Task item
Using the records beneath, say how many lines contain the word "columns", without comment.

Collected data entries
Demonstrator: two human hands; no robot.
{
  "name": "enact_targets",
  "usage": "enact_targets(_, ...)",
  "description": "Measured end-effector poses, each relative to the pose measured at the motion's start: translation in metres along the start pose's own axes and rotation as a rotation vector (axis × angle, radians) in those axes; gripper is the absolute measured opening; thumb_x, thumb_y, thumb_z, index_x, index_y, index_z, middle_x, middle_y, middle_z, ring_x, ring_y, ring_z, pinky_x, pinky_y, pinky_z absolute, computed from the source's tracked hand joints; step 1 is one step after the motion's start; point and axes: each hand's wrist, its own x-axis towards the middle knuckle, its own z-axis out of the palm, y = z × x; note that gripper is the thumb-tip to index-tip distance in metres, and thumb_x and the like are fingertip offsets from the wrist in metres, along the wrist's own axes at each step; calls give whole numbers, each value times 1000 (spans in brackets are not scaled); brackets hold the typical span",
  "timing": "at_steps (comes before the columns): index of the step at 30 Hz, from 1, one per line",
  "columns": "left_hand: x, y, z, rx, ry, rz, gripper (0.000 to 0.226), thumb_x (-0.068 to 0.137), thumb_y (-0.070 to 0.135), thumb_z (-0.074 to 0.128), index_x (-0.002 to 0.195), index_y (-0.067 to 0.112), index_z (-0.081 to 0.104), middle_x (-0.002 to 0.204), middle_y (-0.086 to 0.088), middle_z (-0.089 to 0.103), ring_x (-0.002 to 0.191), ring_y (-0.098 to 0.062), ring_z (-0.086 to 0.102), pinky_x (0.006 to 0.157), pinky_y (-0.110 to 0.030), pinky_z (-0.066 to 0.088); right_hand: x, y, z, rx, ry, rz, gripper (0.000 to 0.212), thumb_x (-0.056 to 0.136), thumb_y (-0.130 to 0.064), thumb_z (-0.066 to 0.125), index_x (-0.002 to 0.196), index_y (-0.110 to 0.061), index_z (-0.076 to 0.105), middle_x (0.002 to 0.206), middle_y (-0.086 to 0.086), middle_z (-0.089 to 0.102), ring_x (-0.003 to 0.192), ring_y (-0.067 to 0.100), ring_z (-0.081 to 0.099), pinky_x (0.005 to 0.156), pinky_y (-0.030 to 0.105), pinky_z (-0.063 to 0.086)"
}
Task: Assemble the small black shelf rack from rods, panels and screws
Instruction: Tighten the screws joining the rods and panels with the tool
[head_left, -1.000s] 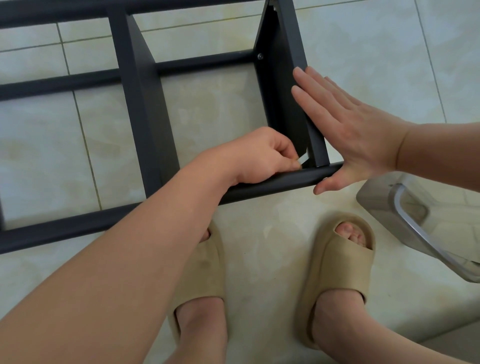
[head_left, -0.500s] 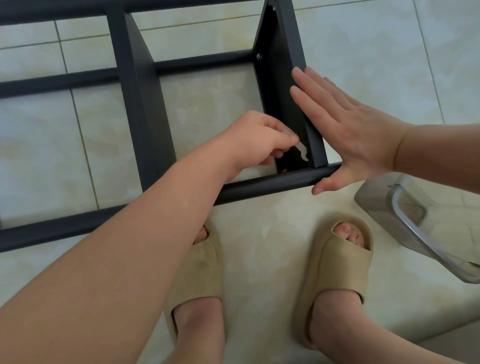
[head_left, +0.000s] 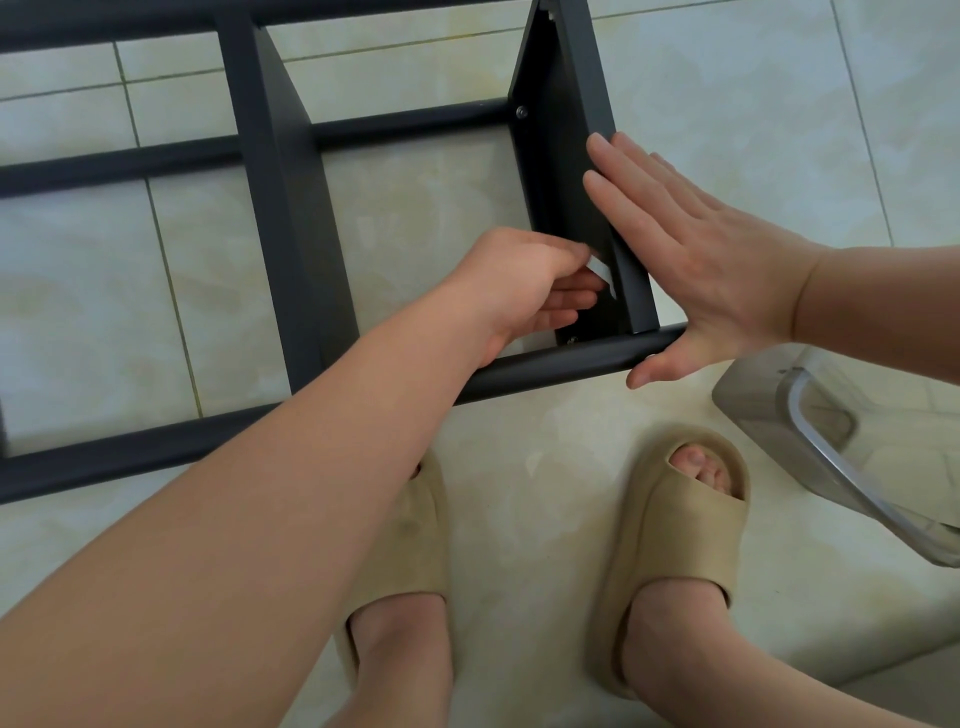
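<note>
Noted left hand (head_left: 524, 283) higher than a second ago: off the near rod (head_left: 561, 361) and up along the inner face of the end panel (head_left: 571, 156), centre of frame. Recorded its grip as a pinch on a small flat silvery tool (head_left: 602, 274), likely a wrench, with the tip now apart from the lower screw (head_left: 571, 340). Found right hand (head_left: 701, 254) unmoved, right of centre, fingers straight and together, pressed flat on the panel's outer face, thumb just below the rod's end. Logged rack (head_left: 156, 21) lying on the tiled floor (head_left: 78, 291), filling upper left and centre, with rods joined to end panel and middle panel (head_left: 291, 208) and a second screw (head_left: 521, 110) seated at the far rod (head_left: 405, 122). Judged frame largely built, with work now at fastening this near corner. Cannot tell whether lower screw is fully tight, nor the state of joints beyond the left edge. Seen also: tan slippers (head_left: 680, 530) at bottom, clear-lidded container (head_left: 763, 415) at right edge.
</note>
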Motion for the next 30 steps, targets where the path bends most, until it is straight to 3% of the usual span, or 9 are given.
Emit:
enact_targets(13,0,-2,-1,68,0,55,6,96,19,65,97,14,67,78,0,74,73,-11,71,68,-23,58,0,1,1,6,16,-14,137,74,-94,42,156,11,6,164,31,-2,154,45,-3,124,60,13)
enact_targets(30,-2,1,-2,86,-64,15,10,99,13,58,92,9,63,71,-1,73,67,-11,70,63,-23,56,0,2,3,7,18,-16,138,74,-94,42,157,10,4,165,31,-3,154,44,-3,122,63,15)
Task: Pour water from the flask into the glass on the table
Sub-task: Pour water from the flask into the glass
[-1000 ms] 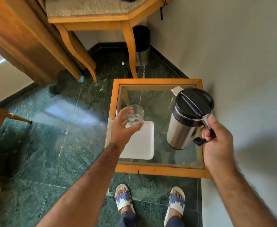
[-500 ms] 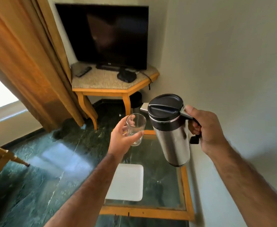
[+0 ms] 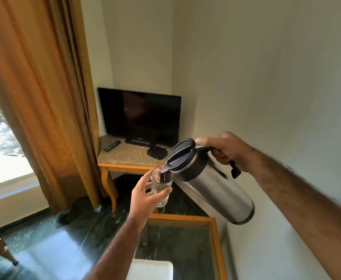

Exercise answer
2